L’anarchico Passannante alla fine venne spostato nel manicomio di Montelupo Fiorentino, essendo divenuto completamente folle, fino alla sua morte avvenuta nel 1910, dopo 32 anni passati tra carcere e manicomio.
Dopo la morte il cadavere di Passannante, obbedendo alle teorie dell’antropologia criminale dell’epoca, che sostenevano la persistenza di cause fisiche alla “devianza”, venne sottoposto ad autopsia e decapitato. Del suo corpo non si ebbero più notizie, ma il cervello e il cranio di Passannante, immersi in una soluzione di cloruro e zinco, furono preservati prima nel manicomio di Montelupo Fiorentino, poi vennero portati alla Scuola Superiore di Polizia associata al carcere giudiziario Regina Coeli di Roma.

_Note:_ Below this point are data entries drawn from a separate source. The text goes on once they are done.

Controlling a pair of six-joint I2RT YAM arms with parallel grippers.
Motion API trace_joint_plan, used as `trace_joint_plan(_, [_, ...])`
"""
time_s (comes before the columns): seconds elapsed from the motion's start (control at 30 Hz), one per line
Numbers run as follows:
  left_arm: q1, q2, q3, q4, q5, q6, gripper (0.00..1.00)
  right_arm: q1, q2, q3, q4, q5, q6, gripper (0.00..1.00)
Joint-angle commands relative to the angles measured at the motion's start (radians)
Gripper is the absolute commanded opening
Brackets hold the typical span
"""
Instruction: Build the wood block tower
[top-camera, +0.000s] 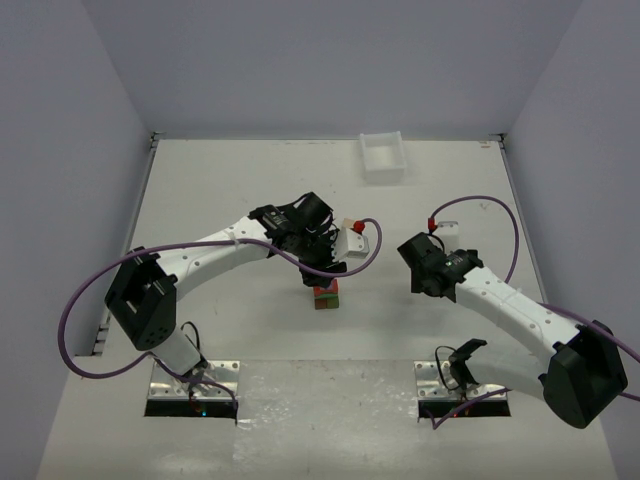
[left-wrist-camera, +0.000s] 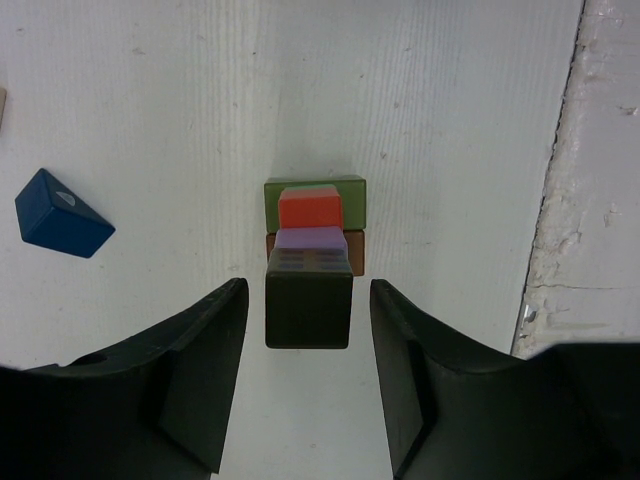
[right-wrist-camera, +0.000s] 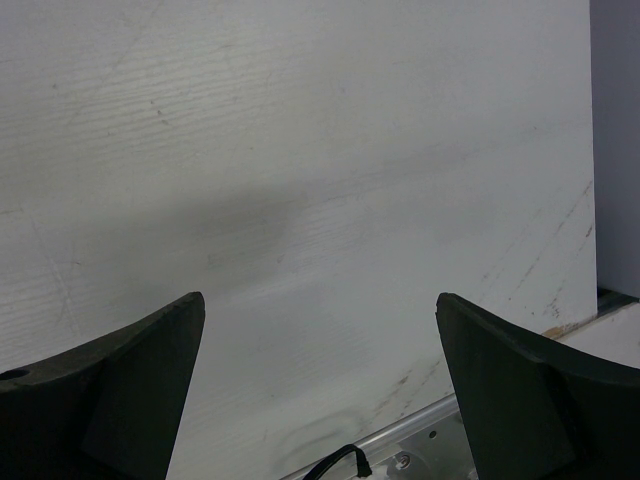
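Note:
The tower (top-camera: 326, 293) stands mid-table. From above it shows a green block (left-wrist-camera: 315, 187) and a brown block (left-wrist-camera: 355, 252) at the bottom, then a red-orange block (left-wrist-camera: 309, 209), a purple block (left-wrist-camera: 310, 238) and a dark olive block (left-wrist-camera: 308, 310) on top. My left gripper (left-wrist-camera: 309, 290) hangs over the tower (left-wrist-camera: 310, 260), open. Its fingers (left-wrist-camera: 215, 350) flank the olive block with a gap on each side. A blue roof-shaped block (left-wrist-camera: 62, 213) lies on the table to the left. My right gripper (right-wrist-camera: 320, 300) is wide open over bare table, holding nothing.
A white tray (top-camera: 383, 155) sits at the back of the table. Metal base plates (top-camera: 195, 385) lie at the near edge, and one edge of them shows under the right gripper (top-camera: 418, 270). Purple cables loop beside both arms.

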Motion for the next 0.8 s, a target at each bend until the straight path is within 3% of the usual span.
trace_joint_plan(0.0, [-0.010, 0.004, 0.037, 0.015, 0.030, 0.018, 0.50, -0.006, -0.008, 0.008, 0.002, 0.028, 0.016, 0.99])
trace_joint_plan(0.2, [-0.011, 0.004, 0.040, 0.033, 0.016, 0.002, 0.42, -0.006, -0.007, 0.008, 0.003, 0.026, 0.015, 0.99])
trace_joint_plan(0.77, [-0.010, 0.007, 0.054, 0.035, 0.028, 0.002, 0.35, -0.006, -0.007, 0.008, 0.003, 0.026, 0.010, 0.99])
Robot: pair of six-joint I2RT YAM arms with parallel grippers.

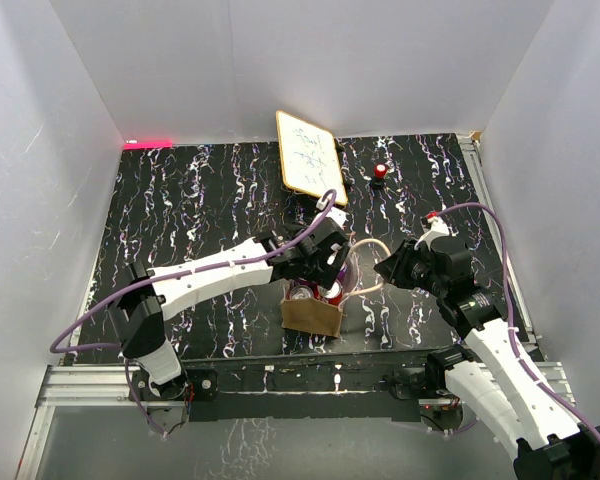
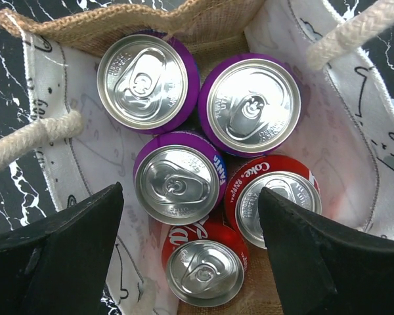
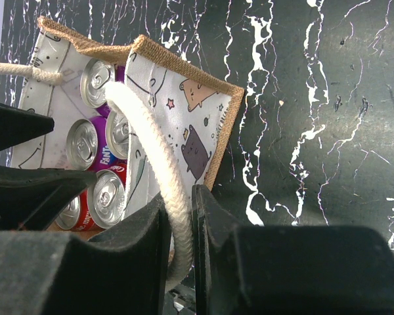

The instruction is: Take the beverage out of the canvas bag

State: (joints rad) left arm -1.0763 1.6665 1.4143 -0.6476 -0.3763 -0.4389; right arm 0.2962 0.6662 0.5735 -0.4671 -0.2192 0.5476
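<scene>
Tan canvas bag, purple cans, red cans.

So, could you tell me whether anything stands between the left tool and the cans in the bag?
Nothing visible does: the left tool hangs open above the bare cans, and both rope handles lie off to the sides.

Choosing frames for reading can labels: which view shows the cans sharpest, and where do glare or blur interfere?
Left wrist: cans sharp, mild glare on lids. Right wrist: rope handle crisp, near fingers blurred. Top external: cans tiny, red glow at back.
</scene>
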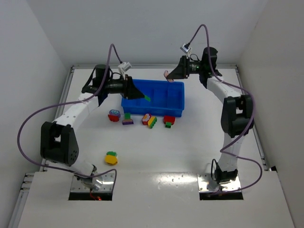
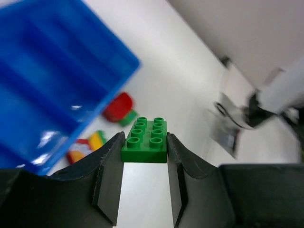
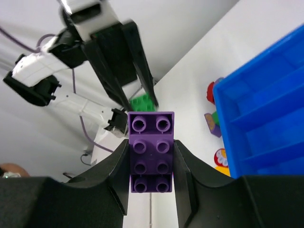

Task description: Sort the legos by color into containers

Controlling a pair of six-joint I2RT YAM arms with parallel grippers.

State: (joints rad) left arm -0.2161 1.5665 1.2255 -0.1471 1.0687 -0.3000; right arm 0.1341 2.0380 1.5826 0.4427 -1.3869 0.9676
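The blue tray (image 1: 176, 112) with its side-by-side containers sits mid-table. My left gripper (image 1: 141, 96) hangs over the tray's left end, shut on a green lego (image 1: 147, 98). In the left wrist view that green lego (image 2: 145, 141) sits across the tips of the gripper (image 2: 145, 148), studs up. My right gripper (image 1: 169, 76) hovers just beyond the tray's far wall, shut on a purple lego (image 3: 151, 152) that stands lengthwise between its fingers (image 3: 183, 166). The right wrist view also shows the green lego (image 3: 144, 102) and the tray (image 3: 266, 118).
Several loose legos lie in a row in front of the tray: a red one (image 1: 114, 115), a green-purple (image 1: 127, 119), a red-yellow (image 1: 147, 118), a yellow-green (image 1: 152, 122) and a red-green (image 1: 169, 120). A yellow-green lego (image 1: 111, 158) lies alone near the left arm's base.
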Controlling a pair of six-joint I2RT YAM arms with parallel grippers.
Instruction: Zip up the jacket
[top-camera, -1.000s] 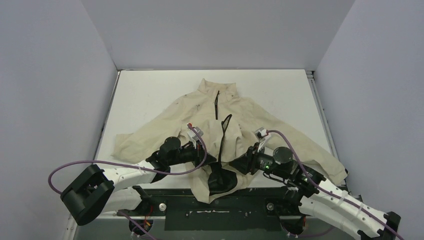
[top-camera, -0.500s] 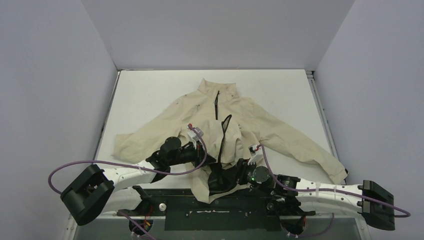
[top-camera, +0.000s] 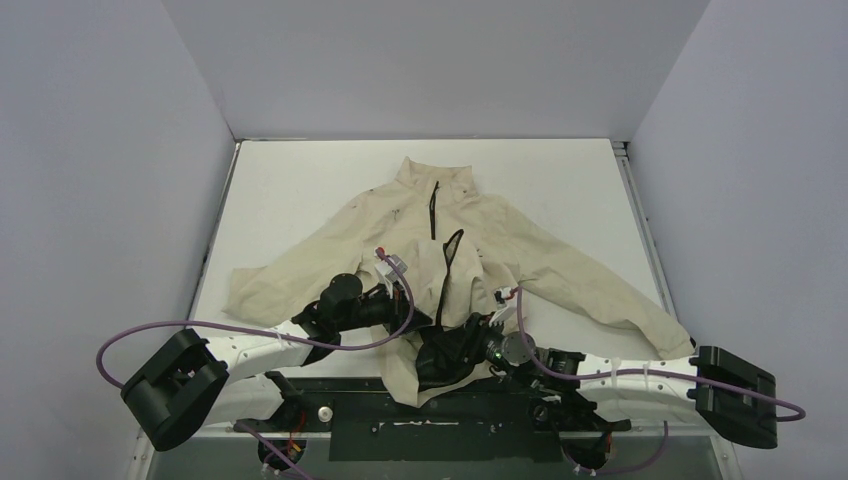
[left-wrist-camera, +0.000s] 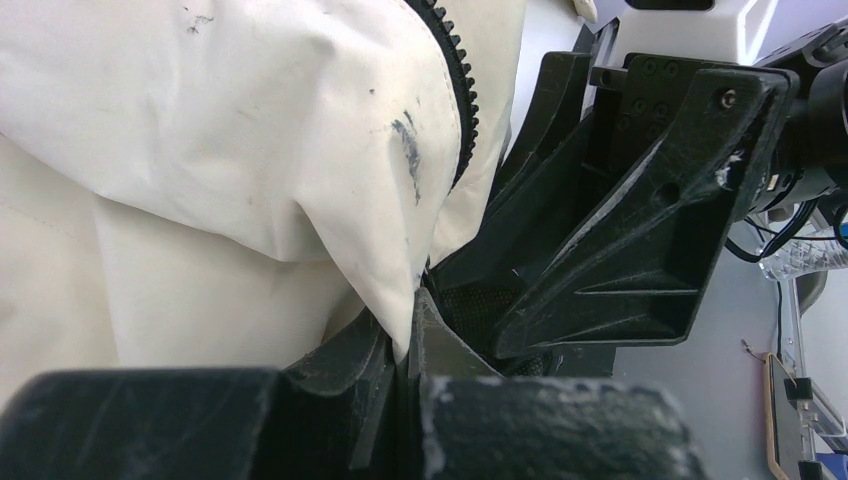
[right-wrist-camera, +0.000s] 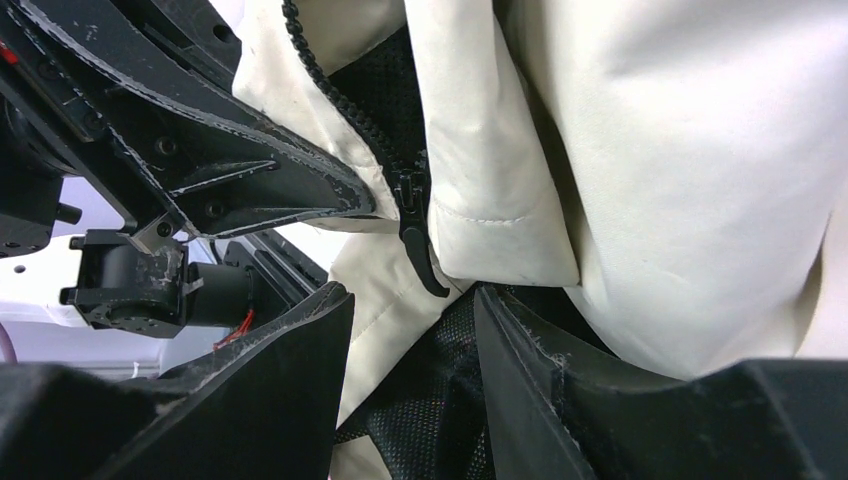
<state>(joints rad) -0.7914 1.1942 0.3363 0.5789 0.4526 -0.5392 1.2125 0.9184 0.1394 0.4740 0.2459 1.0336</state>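
One jacket (top-camera: 560, 270) lies front-up on the white bench (top-camera: 300, 180), collar toward the far side and its two sleeves spread left and right. I see the left cuff close to the bench's left edge and the right cuff near the right near corner. The hem hangs over the near edge between the bases of the two arms. Bare bench shows beyond the collar and at both far corners, and three grey walls (top-camera: 430, 60) close in the left, far and right sides. The front is parted from the chest down, with black lining (top-camera: 440, 362) showing at the hem. The left fingers (left-wrist-camera: 445, 355) are pressed together on a fold of cream cloth just beside the line of zipper teeth (left-wrist-camera: 462, 90). The right fingers (right-wrist-camera: 560, 400) stand apart and hold nothing. Black mesh lining fills the gap between them. The one zipper slider (right-wrist-camera: 408, 190) sits just beyond their tips, its pull tab (right-wrist-camera: 425, 265) hanging toward the gap. In both wrist views the other arm's fingers show close by, so I have little room between the two at the hem.
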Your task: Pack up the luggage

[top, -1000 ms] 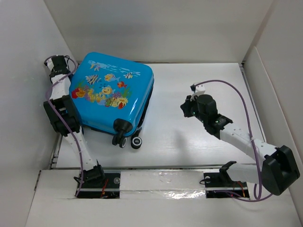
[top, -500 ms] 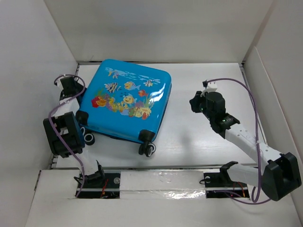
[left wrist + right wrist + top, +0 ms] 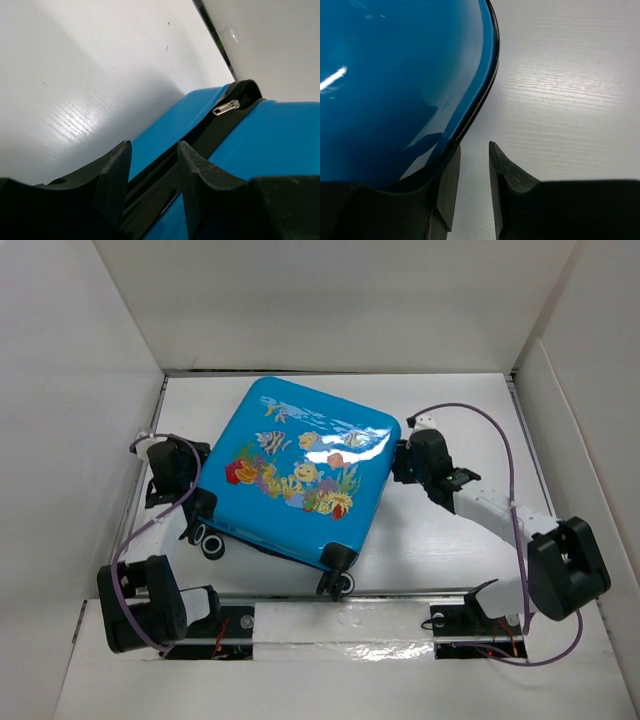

Nel 1936 i suoi resti, assieme ai suoi appunti, vennero trasferiti presso il Museo Criminologico dell’Amministrazione Penitenziaria del Ministero della Giustizia di Roma in via Giulia, dove il cervello, immerso in formalina, venne conservato in una teca di vetro sigillato.
Il cervello e il cranio di Passannante vi rimasero esposti sino al 2007 quando, grazie alla denuncia e allo spettacolo dell’attore Ulderico Pesce furono tumulati nel paese d’origine, Salvia. Lo stesso paese che dopo l’attentato di Passannante al Re, per penitenza dovette cambiare nome assumendo quello di “Savoia”. Oltre a cambiare il nome del suo paese di origine, anche l’intera famiglia dell’attentatore fu dichiarata folle e suo fratello Giuseppe, ritenuto affetto da alienazione mentale, venne internato nel manicomio criminale di Aversa.
Il fallito attentato contro il Re da parte di Giovanni Passanante, venne realizzato ventidue anni dopo da un altro anarchico, Gaetano Bresci, che a Monza uccise a colpi di pistola Re Umberto I il 19 luglio del 1900.